作者:Yahya Forghani, Hadi Sadoghi Yazdi

摘要

A fuzzy min–max neural network with symmetric margin (FMNWSM) is proposed in this paper. Therefore, its probability of misclassification is lower than traditional fuzzy min–max neural networks if both training and test samples are from identical probability distribution. Meanwhile, data is classified with symmetric margin by the use of a non-linear program which is solved analytically. In other words, to decrease learning time, no numerical optimization algorithm is used to solve the non-linear program.

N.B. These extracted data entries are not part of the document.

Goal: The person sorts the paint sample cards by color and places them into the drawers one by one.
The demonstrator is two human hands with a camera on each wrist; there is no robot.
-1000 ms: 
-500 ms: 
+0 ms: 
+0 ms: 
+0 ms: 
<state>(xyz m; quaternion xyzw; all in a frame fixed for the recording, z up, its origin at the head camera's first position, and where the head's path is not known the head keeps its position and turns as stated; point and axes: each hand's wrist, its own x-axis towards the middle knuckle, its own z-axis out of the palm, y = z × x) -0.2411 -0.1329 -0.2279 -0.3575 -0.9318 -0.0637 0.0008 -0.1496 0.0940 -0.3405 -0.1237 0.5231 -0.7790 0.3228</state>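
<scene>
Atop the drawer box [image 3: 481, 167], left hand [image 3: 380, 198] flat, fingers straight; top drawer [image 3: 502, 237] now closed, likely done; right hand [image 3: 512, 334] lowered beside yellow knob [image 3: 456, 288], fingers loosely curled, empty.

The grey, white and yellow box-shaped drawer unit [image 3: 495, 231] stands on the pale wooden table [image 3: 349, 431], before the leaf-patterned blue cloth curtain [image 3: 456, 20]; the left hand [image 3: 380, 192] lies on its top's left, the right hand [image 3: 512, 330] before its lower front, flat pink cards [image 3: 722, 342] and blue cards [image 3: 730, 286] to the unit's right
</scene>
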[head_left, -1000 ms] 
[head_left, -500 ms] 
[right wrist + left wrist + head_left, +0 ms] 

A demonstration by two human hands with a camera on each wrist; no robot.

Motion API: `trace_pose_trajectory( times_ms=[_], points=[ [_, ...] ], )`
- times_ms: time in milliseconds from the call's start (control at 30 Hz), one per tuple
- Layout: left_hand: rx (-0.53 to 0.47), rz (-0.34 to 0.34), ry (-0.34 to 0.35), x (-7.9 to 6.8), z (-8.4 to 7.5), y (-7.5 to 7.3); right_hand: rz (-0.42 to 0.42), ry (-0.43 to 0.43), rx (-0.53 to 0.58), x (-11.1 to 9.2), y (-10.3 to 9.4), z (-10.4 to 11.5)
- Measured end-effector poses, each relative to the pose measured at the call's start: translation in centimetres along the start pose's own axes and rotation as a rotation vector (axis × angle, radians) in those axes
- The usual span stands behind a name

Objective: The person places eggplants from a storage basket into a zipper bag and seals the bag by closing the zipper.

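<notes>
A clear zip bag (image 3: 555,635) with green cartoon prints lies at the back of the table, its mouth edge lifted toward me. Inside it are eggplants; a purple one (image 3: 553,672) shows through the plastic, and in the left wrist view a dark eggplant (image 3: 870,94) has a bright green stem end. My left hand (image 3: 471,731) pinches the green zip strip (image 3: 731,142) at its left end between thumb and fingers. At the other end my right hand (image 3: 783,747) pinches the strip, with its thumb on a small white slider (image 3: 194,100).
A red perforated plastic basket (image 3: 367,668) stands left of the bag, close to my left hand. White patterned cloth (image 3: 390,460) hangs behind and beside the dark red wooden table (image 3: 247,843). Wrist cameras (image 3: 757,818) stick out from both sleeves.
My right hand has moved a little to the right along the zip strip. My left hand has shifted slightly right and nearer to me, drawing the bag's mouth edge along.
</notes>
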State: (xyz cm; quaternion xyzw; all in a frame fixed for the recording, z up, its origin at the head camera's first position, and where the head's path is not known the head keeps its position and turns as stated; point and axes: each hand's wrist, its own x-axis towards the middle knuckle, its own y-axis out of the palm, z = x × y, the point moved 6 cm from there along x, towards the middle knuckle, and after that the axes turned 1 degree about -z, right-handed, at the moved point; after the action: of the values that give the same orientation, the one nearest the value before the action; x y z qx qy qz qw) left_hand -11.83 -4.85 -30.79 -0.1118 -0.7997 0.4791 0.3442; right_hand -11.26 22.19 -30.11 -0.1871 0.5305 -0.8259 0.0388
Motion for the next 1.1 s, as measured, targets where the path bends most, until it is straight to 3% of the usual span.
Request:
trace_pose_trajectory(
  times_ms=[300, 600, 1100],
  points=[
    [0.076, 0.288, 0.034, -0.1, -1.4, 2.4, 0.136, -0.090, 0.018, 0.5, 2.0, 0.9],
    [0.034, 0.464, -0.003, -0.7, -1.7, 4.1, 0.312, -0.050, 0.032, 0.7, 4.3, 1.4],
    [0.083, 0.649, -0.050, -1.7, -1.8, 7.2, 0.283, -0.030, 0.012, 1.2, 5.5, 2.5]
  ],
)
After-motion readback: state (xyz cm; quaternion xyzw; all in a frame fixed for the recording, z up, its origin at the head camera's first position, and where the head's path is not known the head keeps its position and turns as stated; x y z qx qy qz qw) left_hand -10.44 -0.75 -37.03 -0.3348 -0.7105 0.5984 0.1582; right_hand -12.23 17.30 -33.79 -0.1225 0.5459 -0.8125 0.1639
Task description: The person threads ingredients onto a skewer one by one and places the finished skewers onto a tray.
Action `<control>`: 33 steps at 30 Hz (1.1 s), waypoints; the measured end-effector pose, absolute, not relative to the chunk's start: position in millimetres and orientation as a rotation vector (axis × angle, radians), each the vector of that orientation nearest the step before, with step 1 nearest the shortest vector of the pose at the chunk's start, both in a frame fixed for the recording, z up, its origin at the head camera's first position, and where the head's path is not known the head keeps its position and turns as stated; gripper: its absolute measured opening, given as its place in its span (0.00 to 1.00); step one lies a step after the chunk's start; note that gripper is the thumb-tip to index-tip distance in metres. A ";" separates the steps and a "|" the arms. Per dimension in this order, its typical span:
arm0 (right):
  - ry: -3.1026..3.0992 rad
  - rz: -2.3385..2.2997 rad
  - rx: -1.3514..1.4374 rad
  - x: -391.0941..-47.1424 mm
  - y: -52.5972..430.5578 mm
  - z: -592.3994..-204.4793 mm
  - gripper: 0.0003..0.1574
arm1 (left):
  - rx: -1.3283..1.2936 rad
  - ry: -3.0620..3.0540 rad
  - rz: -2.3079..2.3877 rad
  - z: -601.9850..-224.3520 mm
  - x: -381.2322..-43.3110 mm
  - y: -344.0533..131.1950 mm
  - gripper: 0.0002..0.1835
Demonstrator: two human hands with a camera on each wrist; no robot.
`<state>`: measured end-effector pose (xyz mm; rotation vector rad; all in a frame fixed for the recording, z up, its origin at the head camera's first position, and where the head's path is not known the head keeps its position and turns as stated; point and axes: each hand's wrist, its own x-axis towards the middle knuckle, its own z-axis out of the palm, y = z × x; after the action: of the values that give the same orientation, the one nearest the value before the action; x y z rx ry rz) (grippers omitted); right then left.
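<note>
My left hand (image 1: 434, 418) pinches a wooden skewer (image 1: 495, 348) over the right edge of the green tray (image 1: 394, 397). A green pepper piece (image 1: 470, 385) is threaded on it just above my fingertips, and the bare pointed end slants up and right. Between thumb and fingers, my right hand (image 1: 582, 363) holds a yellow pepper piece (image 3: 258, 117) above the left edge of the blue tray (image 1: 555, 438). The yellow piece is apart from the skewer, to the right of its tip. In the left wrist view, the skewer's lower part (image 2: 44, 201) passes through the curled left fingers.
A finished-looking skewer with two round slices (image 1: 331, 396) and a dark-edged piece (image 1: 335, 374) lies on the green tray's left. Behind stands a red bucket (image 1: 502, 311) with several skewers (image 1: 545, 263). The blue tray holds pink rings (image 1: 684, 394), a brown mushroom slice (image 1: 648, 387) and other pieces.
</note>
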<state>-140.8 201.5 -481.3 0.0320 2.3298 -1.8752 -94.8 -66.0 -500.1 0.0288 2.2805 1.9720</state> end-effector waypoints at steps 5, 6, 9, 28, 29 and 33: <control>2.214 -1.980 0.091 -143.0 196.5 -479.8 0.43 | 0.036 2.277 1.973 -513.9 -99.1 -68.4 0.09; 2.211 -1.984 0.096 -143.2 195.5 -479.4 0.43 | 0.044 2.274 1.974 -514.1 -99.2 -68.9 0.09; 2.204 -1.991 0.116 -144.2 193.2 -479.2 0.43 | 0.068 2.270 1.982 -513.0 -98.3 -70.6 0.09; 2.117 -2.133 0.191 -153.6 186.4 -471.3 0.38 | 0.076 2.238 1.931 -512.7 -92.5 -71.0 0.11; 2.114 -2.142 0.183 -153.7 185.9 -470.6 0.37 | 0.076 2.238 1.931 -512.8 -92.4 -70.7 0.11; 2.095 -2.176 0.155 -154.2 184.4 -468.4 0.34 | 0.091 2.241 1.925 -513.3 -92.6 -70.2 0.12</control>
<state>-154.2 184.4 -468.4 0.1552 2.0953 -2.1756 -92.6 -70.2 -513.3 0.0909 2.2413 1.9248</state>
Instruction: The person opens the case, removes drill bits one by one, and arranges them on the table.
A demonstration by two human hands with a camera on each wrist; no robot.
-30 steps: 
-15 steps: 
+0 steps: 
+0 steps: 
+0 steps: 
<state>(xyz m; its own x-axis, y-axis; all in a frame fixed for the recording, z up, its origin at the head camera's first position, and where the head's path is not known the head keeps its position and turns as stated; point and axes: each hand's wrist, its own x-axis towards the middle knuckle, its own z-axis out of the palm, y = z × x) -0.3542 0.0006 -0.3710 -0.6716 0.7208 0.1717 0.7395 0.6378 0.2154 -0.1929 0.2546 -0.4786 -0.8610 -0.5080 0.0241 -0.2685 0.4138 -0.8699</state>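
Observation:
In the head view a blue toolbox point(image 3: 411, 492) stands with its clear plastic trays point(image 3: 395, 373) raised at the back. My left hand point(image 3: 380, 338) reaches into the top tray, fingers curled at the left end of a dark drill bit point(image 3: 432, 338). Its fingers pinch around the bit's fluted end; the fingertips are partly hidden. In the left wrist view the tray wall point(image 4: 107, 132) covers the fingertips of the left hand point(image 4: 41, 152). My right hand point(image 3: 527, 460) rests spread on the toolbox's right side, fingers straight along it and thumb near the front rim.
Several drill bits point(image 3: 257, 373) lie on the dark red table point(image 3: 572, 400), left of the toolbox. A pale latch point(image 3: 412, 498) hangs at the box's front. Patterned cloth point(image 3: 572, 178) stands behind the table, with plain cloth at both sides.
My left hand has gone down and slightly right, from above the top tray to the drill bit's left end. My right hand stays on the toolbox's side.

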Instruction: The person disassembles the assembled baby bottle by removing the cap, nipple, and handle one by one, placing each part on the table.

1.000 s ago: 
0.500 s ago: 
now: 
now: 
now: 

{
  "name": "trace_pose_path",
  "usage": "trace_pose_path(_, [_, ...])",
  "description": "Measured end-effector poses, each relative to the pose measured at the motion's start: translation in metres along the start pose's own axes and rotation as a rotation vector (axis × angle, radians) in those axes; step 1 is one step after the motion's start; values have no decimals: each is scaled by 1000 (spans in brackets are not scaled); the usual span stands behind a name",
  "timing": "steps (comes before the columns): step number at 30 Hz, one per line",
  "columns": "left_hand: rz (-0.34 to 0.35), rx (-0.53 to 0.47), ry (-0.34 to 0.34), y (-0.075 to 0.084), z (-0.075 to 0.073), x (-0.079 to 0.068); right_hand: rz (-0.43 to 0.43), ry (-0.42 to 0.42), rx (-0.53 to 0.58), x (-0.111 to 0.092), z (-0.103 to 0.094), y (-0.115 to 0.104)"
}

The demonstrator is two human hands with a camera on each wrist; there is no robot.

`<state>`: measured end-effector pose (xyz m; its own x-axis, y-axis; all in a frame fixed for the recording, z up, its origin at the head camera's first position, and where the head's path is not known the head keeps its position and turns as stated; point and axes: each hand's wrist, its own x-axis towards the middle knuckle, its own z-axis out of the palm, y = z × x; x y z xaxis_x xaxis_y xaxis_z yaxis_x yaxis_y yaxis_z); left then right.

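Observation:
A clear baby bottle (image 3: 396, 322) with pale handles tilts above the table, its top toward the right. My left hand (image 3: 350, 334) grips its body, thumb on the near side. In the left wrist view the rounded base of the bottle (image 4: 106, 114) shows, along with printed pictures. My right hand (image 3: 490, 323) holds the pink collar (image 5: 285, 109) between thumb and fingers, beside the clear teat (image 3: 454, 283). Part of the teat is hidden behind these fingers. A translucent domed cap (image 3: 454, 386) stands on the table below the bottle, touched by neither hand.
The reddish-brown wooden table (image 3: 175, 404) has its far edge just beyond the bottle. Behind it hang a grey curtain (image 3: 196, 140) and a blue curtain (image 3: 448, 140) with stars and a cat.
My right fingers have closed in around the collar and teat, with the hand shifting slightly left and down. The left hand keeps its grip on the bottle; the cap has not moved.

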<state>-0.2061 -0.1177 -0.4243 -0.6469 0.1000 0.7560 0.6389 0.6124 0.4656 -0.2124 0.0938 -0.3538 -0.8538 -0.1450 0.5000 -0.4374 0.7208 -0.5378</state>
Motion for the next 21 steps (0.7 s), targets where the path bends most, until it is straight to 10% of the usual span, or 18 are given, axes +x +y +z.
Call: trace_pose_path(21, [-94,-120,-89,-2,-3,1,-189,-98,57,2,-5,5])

Only hyperbox expansion is performed in training phase of FMNWSM. On the contrary, in training phase of traditional fuzzy min–max neural networks, another process also is performed for each overlapped region such as (a) contraction process or (b) creating an especial node. Therefore, learning time of FMNWSM is less than that of traditional fuzzy min–max neural networks and since FMNWSM does not create any special node for overlapped regions, the space complexity of FMNWSM is better than those that create an especial node for an overlapped region. It is shown also that the test time complexity of FMNWSM is much better than that of traditional fuzzy min–max neural networks because of the use of a simpler activation function in its hyperbox node. Finally, the proposed fuzzy min–max neural networks, namely FMNWSM, is compared with some of traditional fuzzy min–max neural networks (i.e. FMNN, GFMN, FMCN and DCFMN) empirically (by using some real datasets) and also analytically to show the superiority of FMNWSM.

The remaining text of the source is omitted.